The Federal Reserve’s preferred gauge of inflation, the Personal Consumption Expenditures (PCE) index, rose to its highest level in almost four decades in November. Consumer spending accounts for around 70 percent of economic activity in the United States and is an important data point to assess the state of the economy.
According to figures reported by the Bureau of Economic Analysis (BEA), the November PCE rose to 5.7 percent when compared to the same period last year, which is a faster pace of inflation growth than October’s 5.1 percent rise. The November figure is also the highest PCE level since July 1982 when the gauge had registered a growth of 5.8 percent.
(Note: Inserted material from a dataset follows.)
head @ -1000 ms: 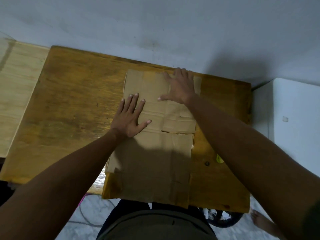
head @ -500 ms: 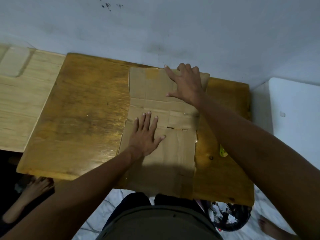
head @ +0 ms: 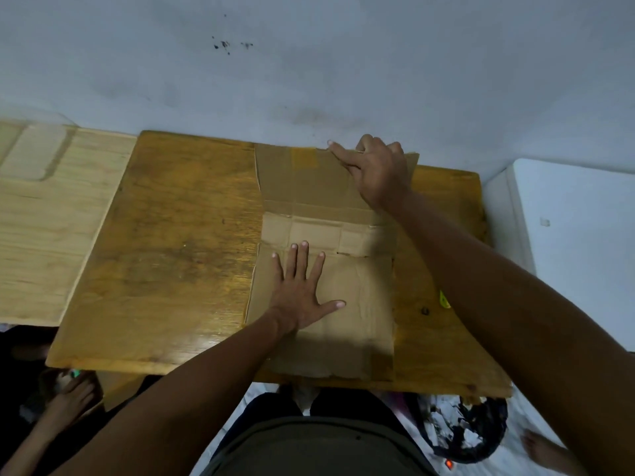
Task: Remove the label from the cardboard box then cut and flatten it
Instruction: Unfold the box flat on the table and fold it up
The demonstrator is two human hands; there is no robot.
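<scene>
Left hand (head: 302,297) presses flat, fingers spread, on the cardboard box (head: 357,304); beyond it the right hand (head: 378,173) grips the box's far flap

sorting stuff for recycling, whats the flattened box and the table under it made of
Flattened box: brown corrugated cardboard by the look, matte, with creases and ragged edges. Table: apparently wood, amber varnish, glossy; grain and worn patches show.
</scene>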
On a monthly basis, PCE price index rose by $104.7 billion or 0.6 percent while PCE excluding food and energy increased by 0.5 percent. Disposable Personal Income (DPI) was up by 0.4 percent with an increase of $70.4 billion. BEA attributed November’s personal income surge to increases in government social benefits and private sector employee compensation. Food prices are up by 5.6 percent when compared to a year ago while energy prices spiked by a whopping 34 percent.
“The $104.7 billion increase in current-dollar PCE in November reflected an increase of $97.4 billion in spending for services and a $7.4 billion increase in spending for goods. The increase in services was widespread, led by housing and utilities. Within goods, an increase in nondurable goods (mainly gasoline and other energy goods) was partly offset by a decrease in durable goods (led by recreational goods and vehicles as well as motor vehicles and parts),” the bureau reported.
While the Biden administration blames inflation on COVID-19 and the resultant recession, many GOP lawmakers criticized Washington’s policies for rising prices. In a recent poll by Fox News, 46 percent of respondents blamed the Biden administration for “hurting” America’s ability to bring inflation under control. Around 42 percent fear that the president’s massive social spending plan will hurt the economy.
The results of a poll conducted by Gallup published on Dec. 22 reveals that the Economic Confidence Index (ECI) is at -33, similar to the levels it was at in April last year when worries about the COVID-19 pandemic stressed out the economy.
“With inflation in the U.S. at its highest point since 1982, Americans’ confidence in the economy has dropped to where it was in April 2020, when nationwide shutdowns brought on by the COVID-19 pandemic plunged the nation into a recession… Satisfaction with the country’s direction is lower than it has been since President Joe Biden’s inauguration in January,” according to Gallup.
The Fed, which used to refer to the current inflation as “transitory” has stopped using the term and has indicated that it might raise interest rates at least three times in 2022 to combat inflation and keep prices in check.
Meanwhile, Former Treasury Secretary Larry Summers warned in an interview with Bloomberg that surging inflation could eventually result in recession. He criticized the U.S. central bank for being too late to notice the dangers of inflation. The steps being taken by the Fed right now to cool down inflation could end up pushing down the economy, he said.
“If I thought we could sustainably run the economy in a red-hot way, that would be a wonderful thing, but the consequence – and this is the excruciating lesson we learned in the 1970s – of an overheating economy is not merely elevated inflation, but constantly rising inflation… That’s why my fear is that we are already reaching a point where it will be challenging to reduce inflation without giving rise to recession,” Summers stated.